Social Sciences | Prepub Alert, February 2025 Titles

A journalist investigates the global business of trash, a pair of books explore the housing crisis through stories of the unhoused, and two authors delve into the impact of racism.

 

 

 

 

 

 

 

Clapp, Alexander. Waste Wars: The Wild Afterlife of Your Trash. Little, Brown. Feb. 2025. ISBN 9780316459020. 400p. $30. SOCIAL SCIENCES

Clapp, an award-winning investigative journalist whose New Republic article “The Vampire Ship” is being adapted as a documentary series, looks at the global market for garbage—which spans across five continents, makes some people rich, fuels border skirmishes, and illuminates a fascinating and terrifying mix of environmental, social, and business concerns.
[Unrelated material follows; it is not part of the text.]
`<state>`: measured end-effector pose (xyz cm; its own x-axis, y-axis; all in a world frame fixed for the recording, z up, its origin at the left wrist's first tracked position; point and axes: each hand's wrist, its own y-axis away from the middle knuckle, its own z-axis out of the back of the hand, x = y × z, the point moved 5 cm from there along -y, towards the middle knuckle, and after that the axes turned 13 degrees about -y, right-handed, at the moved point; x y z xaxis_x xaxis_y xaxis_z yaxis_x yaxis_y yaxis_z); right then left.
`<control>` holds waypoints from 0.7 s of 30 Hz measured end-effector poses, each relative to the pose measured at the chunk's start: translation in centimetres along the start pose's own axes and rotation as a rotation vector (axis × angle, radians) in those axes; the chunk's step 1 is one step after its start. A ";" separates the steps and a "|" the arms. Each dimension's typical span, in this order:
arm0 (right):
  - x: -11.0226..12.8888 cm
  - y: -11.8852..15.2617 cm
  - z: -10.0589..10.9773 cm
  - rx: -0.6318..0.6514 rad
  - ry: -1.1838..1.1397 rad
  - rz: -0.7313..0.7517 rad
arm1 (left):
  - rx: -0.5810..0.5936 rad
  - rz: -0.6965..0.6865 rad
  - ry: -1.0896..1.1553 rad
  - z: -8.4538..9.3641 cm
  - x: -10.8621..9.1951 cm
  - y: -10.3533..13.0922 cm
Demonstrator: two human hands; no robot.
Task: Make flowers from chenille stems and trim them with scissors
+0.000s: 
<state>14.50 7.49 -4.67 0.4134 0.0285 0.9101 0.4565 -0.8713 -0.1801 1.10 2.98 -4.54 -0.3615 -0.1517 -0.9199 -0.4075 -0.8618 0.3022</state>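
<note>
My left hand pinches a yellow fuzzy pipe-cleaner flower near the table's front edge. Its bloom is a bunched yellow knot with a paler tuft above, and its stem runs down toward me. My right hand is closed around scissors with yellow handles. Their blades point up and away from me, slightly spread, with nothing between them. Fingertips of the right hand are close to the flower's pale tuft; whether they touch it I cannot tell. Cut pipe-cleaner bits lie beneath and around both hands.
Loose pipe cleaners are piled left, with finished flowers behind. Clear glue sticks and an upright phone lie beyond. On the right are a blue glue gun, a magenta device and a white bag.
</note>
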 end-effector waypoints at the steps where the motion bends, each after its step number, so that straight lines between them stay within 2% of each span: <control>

El Akkad, Omar. One Day Everyone Will Have Always Been Against This. Knopf. Feb. 2025. ISBN 9780593804148. 224p. $30. SOCIAL SCIENCES

El Akkad (American War; What Strange Paradise), a novelist, journalist, and winner of the Scotiabank Giller Prize, writes about the failure of the West to live up to the values it has enshrined and the consequences of witnessing that failure, over and over again.

Fagan, Kevin. The Lost and the Found: A True Story of Homelessness, Found Family and Second Chances. One Signal. Feb. 2025. ISBN 9781668017111. 288p. $29.99. SOCIAL SCIENCES

Fagan, an award-winning reporter at the San Francisco Chronicle, centers his exploration of homelessness in that most wealthy city, offering a character-driven and policy-oriented account of the factors driving an epidemic of homelessness, exacerbated by a lack of equality and care.

Hobbs, Jeff. Seeking Shelter: A Working Mother, Her Children, and a Story of Homelessness in America. Scribner. Feb. 2025. ISBN 9781668034828. 352p. $29.99. SOCIAL SCIENCES

Hobbs, bestselling and award-winning author of The Short and Tragic Life of Robert Peace, writes about homelessness by following the life of a woman named Evelyn, her children, especially her son Orlando, and a social worker named Wendi. Their stories illuminate the broader social inequality and economic disparity that undergirds the American housing crisis.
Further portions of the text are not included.